##### GIVEN INFORMATION #####

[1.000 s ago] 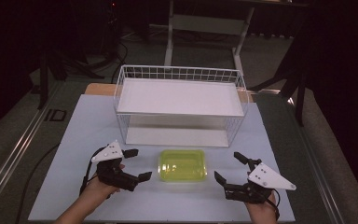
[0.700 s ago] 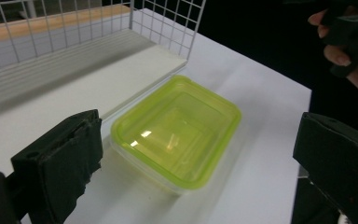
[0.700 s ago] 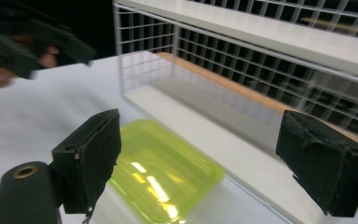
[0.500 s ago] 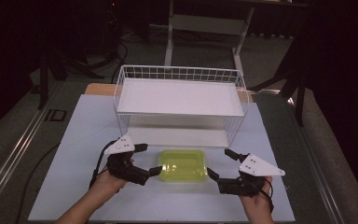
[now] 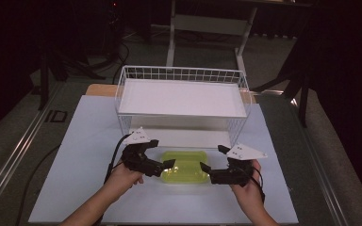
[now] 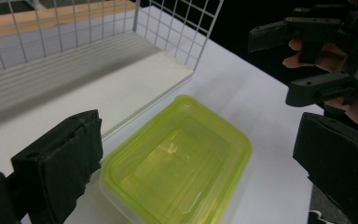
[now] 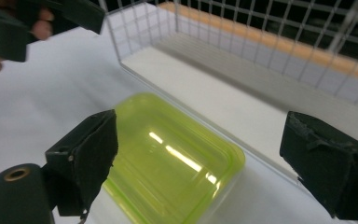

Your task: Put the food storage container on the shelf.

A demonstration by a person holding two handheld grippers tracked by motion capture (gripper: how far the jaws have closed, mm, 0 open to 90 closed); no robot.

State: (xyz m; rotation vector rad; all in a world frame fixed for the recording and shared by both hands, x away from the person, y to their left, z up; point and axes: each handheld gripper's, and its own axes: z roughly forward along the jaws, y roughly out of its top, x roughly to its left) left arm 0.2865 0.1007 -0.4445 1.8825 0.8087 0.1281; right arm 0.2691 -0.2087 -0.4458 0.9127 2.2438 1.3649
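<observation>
- While you hold both grippers low in the high view, the translucent yellow-green plastic container (image 5: 183, 166) lies flat on the white table sheet (image 5: 85, 141), lower centre, just in front of the white wire basket (image 5: 181, 75).
- Your left gripper (image 5: 162, 160) has its jaws apart at the container's left end; your right gripper (image 5: 210, 166) is spread too, at its right end.
- Judging by its thin glossy walls, it looks light, slightly flexible and slippery.
- Take hold at the raised rim (image 6: 242, 140) on each short end, and squeeze gently so it doesn't buckle or slip.
</observation>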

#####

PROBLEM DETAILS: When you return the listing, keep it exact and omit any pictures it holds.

WRITTEN ANSWER:
[1.000 s ago] 
[0.700 s ago] 
[0.700 s ago] 
[0.500 s ago] 
[now] 
[now] 
[now] 

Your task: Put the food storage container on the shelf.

A demonstration by a person holding two handheld grippers tracked by motion capture (gripper: how far the jaws have closed, mm, 0 open to 90 closed); no robot.

State: (xyz m; rotation vector rad; all in a world frame fixed for the recording and shared by both hands, x away from the person, y to their left, z up; point and axes: each handheld gripper's, and its own axes: z roughly forward along the jaws, y roughly out of its top, x roughly to its left) left arm 0.2865 0.1007 -0.4445 1.8825 0.8087 0.1281; right arm 0.2691 -0.2087 -0.4458 0.9127 2.2438 1.3649
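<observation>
- While you hold both grippers low in the high view, the translucent yellow-green plastic container (image 5: 183, 166) lies flat on the white table sheet (image 5: 85, 141), lower centre, just in front of the white wire basket (image 5: 181, 75).
- Your left gripper (image 5: 162, 160) has its jaws apart at the container's left end; your right gripper (image 5: 210, 166) is spread too, at its right end.
- Judging by its thin glossy walls, it looks light, slightly flexible and slippery.
- Take hold at the raised rim (image 6: 242, 140) on each short end, and squeeze gently so it doesn't buckle or slip.
</observation>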

This completes the required output.